Malawian leaders discussed their goals for the cancer center and for their national cancer prevention plan in a meeting with Roper; UNC Lineberger Director H. Shelton Earp, MD; UNC-Chapel Hill Chancellor Carol Folt, ScD; UNC Gillings School of Global Public Health Dean Barbara Rimer, DrPH; Dhiren Thakker, PhD, interim dean of the UNC Eshelman School of Pharmacy; Irving Hoffman, PA, MPH, international director for UNC Project-Malawi; Myron Cohen, MD, associate vice chancellor for global health at UNC-Chapel Hill and director of the Institute for Global Health & Infectious Diseases; and Blossom Damania, PhD, vice-dean for research at the UNC School of Medicine and co-director of the UNC Lineberger global oncology program.
Namarika said with the cancer center’s opening, they want to ensure that the quality of care is maintained as they increase access to health care. He also said they will face rising costs as they see more patients. As the N.C. Cancer Hospital has tripled the number of new patients in the last decade, Earp said UNC leaders have grappled with similar issues of growth. He emphasized the importance of research to improve care there, and in North Carolina.
“UNC Project-Malawi set the stage for top flight research in Malawi,” Earp said. “This has allowed UNC faculty, students and the Kamazu Central Hospital physicians, staff and students to partner for a deeper understanding of cancer causation and care. Our research efforts were strengthened by this visit from the leaders of hospital administration, oncology, surgery, pathology, pharmacy and radiology as they get ready to open their wonderful new cancer hospital.”
Folt said it was a privilege to welcome the delegation. Last year, she traveled to Malawi to mark the opening of a new building for UNC Project-Malawi, a trip that she called one of her most moving and rewarding. She emphasized that the collaboration is about research as well as training, education and clinical care.
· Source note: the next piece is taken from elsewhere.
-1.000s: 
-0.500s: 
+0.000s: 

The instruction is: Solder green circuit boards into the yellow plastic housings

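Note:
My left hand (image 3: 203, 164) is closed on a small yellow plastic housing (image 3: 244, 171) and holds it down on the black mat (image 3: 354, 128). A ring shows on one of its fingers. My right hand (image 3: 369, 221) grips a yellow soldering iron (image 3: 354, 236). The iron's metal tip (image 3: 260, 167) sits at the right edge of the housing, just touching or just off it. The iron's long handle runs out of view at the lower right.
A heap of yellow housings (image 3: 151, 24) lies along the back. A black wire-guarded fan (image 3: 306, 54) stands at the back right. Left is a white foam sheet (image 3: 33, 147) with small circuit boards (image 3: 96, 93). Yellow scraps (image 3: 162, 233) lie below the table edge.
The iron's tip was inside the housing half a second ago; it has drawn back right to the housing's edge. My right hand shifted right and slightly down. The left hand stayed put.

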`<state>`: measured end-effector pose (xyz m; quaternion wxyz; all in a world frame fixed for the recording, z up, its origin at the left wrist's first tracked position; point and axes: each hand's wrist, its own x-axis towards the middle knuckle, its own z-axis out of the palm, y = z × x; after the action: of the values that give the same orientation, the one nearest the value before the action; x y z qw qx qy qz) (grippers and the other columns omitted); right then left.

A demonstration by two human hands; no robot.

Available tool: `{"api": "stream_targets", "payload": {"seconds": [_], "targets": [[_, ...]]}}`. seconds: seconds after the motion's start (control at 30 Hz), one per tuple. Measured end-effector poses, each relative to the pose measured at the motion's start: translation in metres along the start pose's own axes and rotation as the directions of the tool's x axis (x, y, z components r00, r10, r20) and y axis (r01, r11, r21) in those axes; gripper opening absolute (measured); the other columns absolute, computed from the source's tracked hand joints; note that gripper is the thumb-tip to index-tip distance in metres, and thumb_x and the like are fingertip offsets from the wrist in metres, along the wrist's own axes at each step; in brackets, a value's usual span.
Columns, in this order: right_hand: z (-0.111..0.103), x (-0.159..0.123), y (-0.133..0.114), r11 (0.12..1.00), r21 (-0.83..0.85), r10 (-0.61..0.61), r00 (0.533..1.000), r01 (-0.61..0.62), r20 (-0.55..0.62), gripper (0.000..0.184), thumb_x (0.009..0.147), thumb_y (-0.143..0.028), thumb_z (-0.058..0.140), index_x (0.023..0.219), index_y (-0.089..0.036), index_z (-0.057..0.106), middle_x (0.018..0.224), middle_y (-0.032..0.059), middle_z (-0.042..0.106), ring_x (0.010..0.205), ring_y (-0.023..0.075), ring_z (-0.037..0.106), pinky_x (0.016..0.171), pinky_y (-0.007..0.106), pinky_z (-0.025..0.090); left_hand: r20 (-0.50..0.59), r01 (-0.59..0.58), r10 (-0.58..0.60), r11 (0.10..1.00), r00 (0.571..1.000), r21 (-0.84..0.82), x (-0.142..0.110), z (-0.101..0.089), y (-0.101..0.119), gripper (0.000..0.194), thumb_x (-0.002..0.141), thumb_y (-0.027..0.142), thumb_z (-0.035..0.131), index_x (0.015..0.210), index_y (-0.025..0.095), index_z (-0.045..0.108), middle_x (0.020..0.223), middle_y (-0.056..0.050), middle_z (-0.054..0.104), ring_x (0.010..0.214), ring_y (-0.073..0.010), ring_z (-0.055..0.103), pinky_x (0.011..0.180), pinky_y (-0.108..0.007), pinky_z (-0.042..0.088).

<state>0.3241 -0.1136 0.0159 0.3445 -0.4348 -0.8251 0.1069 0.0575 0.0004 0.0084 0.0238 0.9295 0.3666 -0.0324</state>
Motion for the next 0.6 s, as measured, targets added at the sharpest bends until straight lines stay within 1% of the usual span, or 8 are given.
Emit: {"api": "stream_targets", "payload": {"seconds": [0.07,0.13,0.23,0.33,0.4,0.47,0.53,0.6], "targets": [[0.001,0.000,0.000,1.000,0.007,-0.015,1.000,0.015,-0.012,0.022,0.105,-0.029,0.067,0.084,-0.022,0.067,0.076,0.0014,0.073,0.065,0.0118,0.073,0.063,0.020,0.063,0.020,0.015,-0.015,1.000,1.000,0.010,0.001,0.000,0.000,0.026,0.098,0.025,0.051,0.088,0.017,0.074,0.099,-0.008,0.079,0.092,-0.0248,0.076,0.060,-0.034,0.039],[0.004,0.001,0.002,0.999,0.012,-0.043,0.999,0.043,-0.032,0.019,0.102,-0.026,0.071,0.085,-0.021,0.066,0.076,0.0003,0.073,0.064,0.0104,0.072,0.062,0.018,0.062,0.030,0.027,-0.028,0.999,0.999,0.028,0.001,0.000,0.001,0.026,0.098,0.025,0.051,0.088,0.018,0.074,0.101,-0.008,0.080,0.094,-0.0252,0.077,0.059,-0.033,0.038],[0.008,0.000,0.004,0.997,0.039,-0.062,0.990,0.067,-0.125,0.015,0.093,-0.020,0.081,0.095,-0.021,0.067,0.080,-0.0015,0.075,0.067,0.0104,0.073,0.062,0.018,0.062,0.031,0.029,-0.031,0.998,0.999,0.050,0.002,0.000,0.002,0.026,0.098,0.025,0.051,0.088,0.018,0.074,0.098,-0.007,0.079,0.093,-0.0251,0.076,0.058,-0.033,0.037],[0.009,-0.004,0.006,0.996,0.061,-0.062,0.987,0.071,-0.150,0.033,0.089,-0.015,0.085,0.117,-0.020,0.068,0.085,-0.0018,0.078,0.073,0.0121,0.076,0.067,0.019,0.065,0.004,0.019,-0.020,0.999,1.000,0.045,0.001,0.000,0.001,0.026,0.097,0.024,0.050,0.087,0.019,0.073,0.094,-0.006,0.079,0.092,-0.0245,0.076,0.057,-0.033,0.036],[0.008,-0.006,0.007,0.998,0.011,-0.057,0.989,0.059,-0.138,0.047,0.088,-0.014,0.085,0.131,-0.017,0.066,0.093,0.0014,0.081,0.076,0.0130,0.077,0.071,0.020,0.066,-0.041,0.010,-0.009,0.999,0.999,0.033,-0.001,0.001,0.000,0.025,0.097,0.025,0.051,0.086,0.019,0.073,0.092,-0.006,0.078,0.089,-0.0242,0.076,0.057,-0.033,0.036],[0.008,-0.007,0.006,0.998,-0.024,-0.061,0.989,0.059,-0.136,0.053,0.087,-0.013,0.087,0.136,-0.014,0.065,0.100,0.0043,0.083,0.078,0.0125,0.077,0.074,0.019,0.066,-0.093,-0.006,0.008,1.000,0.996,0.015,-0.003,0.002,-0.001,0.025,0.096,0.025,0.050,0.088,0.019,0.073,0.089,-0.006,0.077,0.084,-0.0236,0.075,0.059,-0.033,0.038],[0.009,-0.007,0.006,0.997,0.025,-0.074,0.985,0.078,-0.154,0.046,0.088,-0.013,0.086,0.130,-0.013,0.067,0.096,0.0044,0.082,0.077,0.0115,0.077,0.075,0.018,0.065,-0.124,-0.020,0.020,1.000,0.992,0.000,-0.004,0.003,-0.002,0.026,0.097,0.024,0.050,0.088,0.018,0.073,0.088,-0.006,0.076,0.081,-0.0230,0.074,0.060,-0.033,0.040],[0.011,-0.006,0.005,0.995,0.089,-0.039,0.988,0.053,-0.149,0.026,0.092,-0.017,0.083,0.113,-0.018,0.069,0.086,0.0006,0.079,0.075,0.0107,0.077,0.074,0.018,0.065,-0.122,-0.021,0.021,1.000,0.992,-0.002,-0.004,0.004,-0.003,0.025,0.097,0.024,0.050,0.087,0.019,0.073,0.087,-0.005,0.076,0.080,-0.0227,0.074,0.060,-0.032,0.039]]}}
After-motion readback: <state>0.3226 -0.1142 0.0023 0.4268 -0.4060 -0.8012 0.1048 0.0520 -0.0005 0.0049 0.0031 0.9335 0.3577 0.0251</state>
“This project is something that the university is very proud of,” Folt said. “Everything we do, every dollar that we raise, everything we try to bring to life here is about making lives better for people and doing innovation for the public good,” she also said. “Working with partners is really critical to us and reinforces our commitment to a global mindset and being a global partner.”
Through training the next generation, as well as conducting research, UNC Lineberger is working to make lasting changes to improve cancer care in Malawi, said UNC Lineberger’s Dirk Dittmer, PhD, professor in the UNC School of Medicine Department of Microbiology and Immunology and the co-director of the UNC Lineberger global oncology program.
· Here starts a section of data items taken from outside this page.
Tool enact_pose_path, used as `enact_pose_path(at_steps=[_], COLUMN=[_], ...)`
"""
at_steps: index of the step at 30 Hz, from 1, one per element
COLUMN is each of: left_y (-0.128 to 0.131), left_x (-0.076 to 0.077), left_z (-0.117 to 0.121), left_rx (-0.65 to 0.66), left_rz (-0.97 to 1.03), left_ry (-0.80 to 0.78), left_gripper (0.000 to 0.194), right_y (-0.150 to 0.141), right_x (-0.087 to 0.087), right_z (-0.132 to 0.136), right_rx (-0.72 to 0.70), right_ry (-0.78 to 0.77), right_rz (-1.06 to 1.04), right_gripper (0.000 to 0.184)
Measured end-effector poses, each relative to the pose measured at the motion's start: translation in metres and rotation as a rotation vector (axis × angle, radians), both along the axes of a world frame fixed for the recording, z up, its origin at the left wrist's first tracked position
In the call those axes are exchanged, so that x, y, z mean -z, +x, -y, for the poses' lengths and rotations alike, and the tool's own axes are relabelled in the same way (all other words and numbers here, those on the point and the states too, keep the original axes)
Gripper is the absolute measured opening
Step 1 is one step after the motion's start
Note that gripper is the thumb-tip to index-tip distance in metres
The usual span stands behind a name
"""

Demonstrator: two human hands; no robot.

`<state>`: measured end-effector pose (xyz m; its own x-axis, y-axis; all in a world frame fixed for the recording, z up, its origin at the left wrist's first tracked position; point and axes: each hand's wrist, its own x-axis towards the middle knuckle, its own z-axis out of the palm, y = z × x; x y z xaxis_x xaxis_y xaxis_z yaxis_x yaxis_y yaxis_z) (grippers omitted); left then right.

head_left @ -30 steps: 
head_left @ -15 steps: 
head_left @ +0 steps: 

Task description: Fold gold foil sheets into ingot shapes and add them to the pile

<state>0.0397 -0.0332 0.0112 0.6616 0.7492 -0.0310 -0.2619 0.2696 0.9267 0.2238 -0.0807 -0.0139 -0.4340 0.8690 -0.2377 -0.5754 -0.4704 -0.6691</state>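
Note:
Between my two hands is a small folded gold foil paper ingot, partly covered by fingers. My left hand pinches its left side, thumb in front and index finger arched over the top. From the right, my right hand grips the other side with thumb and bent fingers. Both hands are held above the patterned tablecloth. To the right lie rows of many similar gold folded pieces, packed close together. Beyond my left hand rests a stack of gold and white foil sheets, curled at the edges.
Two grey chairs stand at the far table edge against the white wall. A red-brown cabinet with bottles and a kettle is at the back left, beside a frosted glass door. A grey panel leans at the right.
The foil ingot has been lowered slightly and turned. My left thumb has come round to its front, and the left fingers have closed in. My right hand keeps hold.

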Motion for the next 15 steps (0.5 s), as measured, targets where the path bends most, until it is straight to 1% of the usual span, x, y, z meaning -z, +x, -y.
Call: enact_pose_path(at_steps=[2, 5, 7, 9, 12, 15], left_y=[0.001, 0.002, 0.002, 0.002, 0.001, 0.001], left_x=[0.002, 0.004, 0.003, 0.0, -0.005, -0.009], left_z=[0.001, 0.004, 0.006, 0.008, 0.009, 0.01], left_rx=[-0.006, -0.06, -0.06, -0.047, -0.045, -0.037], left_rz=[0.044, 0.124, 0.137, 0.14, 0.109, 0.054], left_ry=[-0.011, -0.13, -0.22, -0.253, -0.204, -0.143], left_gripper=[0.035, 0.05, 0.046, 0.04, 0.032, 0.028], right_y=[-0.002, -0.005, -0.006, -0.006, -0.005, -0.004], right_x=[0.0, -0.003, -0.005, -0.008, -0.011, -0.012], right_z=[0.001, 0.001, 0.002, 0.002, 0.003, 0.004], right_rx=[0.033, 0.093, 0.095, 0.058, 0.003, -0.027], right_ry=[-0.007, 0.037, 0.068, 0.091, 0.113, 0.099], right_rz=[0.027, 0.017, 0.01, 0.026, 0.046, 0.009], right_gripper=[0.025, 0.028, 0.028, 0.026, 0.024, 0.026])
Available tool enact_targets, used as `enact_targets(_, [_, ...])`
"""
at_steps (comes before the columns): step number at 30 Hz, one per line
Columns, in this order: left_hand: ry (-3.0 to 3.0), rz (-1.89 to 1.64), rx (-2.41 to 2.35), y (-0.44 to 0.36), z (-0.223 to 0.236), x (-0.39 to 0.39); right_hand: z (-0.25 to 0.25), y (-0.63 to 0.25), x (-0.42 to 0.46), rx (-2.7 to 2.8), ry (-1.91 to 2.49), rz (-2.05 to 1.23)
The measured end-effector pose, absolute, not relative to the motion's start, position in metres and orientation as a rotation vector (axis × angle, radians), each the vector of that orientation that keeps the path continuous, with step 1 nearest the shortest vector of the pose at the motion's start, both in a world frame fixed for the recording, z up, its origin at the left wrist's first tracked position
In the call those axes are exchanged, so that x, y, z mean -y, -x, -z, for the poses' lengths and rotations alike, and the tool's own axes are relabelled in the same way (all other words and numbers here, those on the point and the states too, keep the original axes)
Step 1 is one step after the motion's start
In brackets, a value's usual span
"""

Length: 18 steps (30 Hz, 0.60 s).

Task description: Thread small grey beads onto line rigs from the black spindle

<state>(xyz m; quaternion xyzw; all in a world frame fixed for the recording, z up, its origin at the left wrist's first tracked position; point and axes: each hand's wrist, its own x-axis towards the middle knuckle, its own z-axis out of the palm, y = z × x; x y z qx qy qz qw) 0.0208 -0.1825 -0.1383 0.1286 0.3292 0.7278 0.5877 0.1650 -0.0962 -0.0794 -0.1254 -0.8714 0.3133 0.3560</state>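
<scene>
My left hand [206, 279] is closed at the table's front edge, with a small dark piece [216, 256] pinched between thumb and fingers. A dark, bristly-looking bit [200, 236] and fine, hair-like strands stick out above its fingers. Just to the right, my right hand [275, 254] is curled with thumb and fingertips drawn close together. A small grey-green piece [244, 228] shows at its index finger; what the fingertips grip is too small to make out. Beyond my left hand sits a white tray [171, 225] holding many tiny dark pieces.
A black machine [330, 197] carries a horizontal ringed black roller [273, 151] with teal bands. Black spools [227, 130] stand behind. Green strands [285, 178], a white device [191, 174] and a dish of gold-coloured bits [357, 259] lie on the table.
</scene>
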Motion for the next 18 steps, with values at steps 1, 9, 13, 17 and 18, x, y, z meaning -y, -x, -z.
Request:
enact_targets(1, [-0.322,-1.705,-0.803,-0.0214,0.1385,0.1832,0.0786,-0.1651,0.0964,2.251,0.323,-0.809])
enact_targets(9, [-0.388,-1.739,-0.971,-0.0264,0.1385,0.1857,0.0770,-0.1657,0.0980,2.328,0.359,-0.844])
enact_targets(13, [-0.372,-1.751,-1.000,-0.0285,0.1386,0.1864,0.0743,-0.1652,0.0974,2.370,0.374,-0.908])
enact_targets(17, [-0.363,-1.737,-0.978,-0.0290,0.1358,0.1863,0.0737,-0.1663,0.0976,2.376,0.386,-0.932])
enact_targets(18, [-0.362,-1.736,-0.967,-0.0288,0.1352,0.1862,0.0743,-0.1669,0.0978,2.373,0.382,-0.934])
“It’s a working relationship of equal partners– that’s perhaps the biggest expression of them coming here,” Dittmer said. “It is elevated out of (infectious disease), out of the cancer center into a bigger issue for the university and a focus point for the School Of Medicine.”
UNC Lineberger’s Satish Gopal, MD, MPH, cancer program director for UNC Project-Malawi and an associate professor in the UNC School of Medicine and UNC Gillings School of Global Public Health, said the opening of the center will be a milestone event for Malawi.
“There will be a lot of publicity about the center, and broader recognition about what cancer is, and about the importance of coming early for diagnosis and treatment,” he said. “It will be a big cultural milestone where we will see patient volumes go up. We are excited to continue working with our Malawi partners to really impact this critical public health problem in this part of the world.”